▶ **Directions for this task**
Reproduce each entry exactly as written.

(Given information Opens)

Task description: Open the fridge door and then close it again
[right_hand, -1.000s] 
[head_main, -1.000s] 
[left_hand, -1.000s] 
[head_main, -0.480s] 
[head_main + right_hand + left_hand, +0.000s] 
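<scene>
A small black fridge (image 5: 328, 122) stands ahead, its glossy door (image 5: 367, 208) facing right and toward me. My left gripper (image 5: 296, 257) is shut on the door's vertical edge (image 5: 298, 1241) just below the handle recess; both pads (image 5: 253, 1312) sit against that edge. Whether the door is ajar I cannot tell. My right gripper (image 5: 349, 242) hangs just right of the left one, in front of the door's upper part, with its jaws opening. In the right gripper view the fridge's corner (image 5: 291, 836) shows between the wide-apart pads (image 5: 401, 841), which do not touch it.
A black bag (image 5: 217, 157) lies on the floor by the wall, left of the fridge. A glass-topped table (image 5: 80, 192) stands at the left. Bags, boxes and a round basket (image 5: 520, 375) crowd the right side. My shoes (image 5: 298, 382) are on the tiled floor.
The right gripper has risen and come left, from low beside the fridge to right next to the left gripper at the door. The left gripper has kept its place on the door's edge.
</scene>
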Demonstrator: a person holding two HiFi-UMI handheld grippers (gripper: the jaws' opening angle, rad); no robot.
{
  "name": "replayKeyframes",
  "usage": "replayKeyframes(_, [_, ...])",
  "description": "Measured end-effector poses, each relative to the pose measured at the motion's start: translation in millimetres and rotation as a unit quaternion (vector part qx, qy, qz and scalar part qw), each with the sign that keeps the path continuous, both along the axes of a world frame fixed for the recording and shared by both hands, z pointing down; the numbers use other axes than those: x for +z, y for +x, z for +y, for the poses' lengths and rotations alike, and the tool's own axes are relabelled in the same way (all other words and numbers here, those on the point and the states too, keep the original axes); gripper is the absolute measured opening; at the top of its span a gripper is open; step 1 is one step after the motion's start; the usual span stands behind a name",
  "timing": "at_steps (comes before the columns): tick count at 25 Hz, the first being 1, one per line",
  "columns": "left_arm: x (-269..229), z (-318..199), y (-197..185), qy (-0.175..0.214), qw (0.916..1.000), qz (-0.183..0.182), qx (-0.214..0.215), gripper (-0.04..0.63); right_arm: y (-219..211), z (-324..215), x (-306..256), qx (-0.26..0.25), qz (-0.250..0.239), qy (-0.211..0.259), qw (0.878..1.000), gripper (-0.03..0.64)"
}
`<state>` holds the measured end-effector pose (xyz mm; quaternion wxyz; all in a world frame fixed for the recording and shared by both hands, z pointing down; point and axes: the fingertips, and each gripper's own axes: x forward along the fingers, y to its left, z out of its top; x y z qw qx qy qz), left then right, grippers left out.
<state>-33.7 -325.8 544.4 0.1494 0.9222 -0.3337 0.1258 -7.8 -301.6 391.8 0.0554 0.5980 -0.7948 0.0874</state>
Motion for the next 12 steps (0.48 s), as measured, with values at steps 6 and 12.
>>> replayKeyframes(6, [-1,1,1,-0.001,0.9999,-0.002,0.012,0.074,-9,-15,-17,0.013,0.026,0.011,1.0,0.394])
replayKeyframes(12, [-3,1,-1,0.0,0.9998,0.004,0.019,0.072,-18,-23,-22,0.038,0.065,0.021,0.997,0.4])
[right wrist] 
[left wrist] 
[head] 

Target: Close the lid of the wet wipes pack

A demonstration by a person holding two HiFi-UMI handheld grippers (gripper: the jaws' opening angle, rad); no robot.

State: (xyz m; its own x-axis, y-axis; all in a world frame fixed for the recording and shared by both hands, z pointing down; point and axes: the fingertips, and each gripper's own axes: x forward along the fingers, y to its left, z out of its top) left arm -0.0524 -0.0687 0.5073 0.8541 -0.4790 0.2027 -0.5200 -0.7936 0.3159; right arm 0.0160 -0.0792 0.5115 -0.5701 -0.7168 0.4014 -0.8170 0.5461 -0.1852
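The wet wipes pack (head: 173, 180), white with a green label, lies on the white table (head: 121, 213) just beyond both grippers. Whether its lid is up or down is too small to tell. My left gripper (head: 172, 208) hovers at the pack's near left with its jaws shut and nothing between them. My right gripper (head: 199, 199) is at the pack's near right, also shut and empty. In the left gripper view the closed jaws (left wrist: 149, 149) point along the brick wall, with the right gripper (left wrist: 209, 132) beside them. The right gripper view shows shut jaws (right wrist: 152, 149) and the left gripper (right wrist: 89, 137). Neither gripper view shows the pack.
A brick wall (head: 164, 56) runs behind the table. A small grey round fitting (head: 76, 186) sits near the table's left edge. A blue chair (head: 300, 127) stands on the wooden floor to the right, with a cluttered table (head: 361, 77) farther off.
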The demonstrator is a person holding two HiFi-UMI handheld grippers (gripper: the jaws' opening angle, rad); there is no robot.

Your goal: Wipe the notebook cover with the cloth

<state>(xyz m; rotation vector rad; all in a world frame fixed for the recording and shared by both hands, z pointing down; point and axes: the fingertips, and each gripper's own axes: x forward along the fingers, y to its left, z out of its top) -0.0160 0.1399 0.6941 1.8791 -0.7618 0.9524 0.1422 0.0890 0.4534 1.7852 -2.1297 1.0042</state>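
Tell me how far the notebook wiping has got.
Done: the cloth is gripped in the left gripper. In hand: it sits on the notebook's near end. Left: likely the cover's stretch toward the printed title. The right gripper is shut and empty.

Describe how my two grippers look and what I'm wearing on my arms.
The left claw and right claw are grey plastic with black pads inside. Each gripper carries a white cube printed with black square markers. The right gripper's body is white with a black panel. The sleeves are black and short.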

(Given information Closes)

▶ **Result**
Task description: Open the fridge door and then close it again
[right_hand, -1.000s] 
[head_main, -1.000s] 
[left_hand, -1.000s] 
[head_main, -0.480s] 
[head_main + right_hand + left_hand, +0.000s] 
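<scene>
A small black fridge (image 5: 328, 122) stands ahead, its glossy door (image 5: 367, 208) facing right and toward me. My left gripper (image 5: 296, 257) is shut on the door's vertical edge (image 5: 298, 1241) just below the handle recess; both pads (image 5: 253, 1312) sit against that edge. Whether the door is ajar I cannot tell. My right gripper (image 5: 349, 242) hangs just right of the left one, in front of the door's upper part, with its jaws opening. In the right gripper view the fridge's corner (image 5: 291, 836) shows between the wide-apart pads (image 5: 401, 841), which do not touch it.
A black bag (image 5: 217, 157) lies on the floor by the wall, left of the fridge. A glass-topped table (image 5: 80, 192) stands at the left. Bags, boxes and a round basket (image 5: 520, 375) crowd the right side. My shoes (image 5: 298, 382) are on the tiled floor.
The right gripper has risen and come left, from low beside the fridge to right next to the left gripper at the door. The left gripper has kept its place on the door's edge.
</scene>
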Demonstrator: a person holding two HiFi-UMI handheld grippers (gripper: the jaws' opening angle, rad); no robot.
{
  "name": "replayKeyframes",
  "usage": "replayKeyframes(_, [_, ...])",
  "description": "Measured end-effector poses, each relative to the pose measured at the motion's start: translation in millimetres and rotation as a unit quaternion (vector part qx, qy, qz and scalar part qw), each with the sign that keeps the path continuous, both along the axes of a world frame fixed for the recording and shared by both hands, z pointing down; the numbers use other axes than those: x for +z, y for +x, z for +y, for the poses' lengths and rotations alike, and the tool's own axes are relabelled in the same way (all other words and numbers here, those on the point and the states too, keep the original axes); gripper is the absolute measured opening; at the top of its span a gripper is open; step 1 is one step after the motion's start; the usual span stands behind a name",
  "timing": "at_steps (comes before the columns): tick count at 25 Hz, the first being 1, one per line",
  "columns": "left_arm: x (-269..229), z (-318..199), y (-197..185), qy (-0.175..0.214), qw (0.916..1.000), qz (-0.183..0.182), qx (-0.214..0.215), gripper (-0.04..0.63); right_arm: y (-219..211), z (-324..215), x (-306..256), qx (-0.26..0.25), qz (-0.250..0.239), qy (-0.211..0.259), qw (0.878..1.000), gripper (-0.03..0.64)"
}
`<state>` holds the measured end-effector pose (xyz mm; quaternion wxyz; all in a world frame fixed for the recording and shared by both hands, z pointing down; point and axes: the fingertips, and each gripper's own axes: x forward along the fingers, y to its left, z out of its top; x y z qw qx qy qz), left then right, grippers left out.
<state>-33.7 -325.8 544.4 0.1494 0.9222 -0.3337 0.1258 -7.8 -301.6 391.8 0.0554 0.5980 -0.7948 0.0874</state>
Motion for the next 12 steps (0.48 s), as measured, with values at steps 6 and 12.
>>> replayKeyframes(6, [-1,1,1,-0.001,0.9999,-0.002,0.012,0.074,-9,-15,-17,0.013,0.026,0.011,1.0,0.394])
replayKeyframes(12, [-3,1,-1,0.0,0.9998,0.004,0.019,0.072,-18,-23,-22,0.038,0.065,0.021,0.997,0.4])
[right wrist] 
[left wrist] 
[head] 

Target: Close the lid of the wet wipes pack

A demonstration by a person holding two HiFi-UMI handheld grippers (gripper: the jaws' opening angle, rad); no robot.

State: (xyz m; its own x-axis, y-axis; all in a world frame fixed for the recording and shared by both hands, z pointing down; point and axes: the fingertips, and each gripper's own axes: x forward along the fingers, y to its left, z out of its top) left arm -0.0524 -0.0687 0.5073 0.8541 -0.4790 0.2027 -0.5200 -0.7936 0.3159; right arm 0.0160 -0.0792 0.5115 -0.5701 -0.7168 0.4014 -0.8170 0.5461 -0.1852
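The wet wipes pack (head: 173, 180), white with a green label, lies on the white table (head: 121, 213) just beyond both grippers. Whether its lid is up or down is too small to tell. My left gripper (head: 172, 208) hovers at the pack's near left with its jaws shut and nothing between them. My right gripper (head: 199, 199) is at the pack's near right, also shut and empty. In the left gripper view the closed jaws (left wrist: 149, 149) point along the brick wall, with the right gripper (left wrist: 209, 132) beside them. The right gripper view shows shut jaws (right wrist: 152, 149) and the left gripper (right wrist: 89, 137). Neither gripper view shows the pack.
A brick wall (head: 164, 56) runs behind the table. A small grey round fitting (head: 76, 186) sits near the table's left edge. A blue chair (head: 300, 127) stands on the wooden floor to the right, with a cluttered table (head: 361, 77) farther off.
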The demonstrator is a person holding two HiFi-UMI handheld grippers (gripper: the jaws' opening angle, rad); there is no robot.

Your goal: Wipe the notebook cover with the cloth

<state>(xyz m; rotation vector rad; all in a world frame fixed for the recording and shared by both hands, z pointing down; point and axes: the fingertips, and each gripper's own axes: x forward along the fingers, y to its left, z out of its top) -0.0160 0.1399 0.6941 1.8791 -0.7618 0.9524 0.1422 0.0890 0.4534 1.7852 -2.1297 1.0042</state>
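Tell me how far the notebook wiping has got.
Done: the cloth is gripped in the left gripper. In hand: it sits on the notebook's near end. Left: likely the cover's stretch toward the printed title. The right gripper is shut and empty.

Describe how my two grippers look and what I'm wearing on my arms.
The left claw and right claw are grey plastic with black pads inside. Each gripper carries a white cube printed with black square markers. The right gripper's body is white with a black panel. The sleeves are black and short.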

There's nothing else to the answer.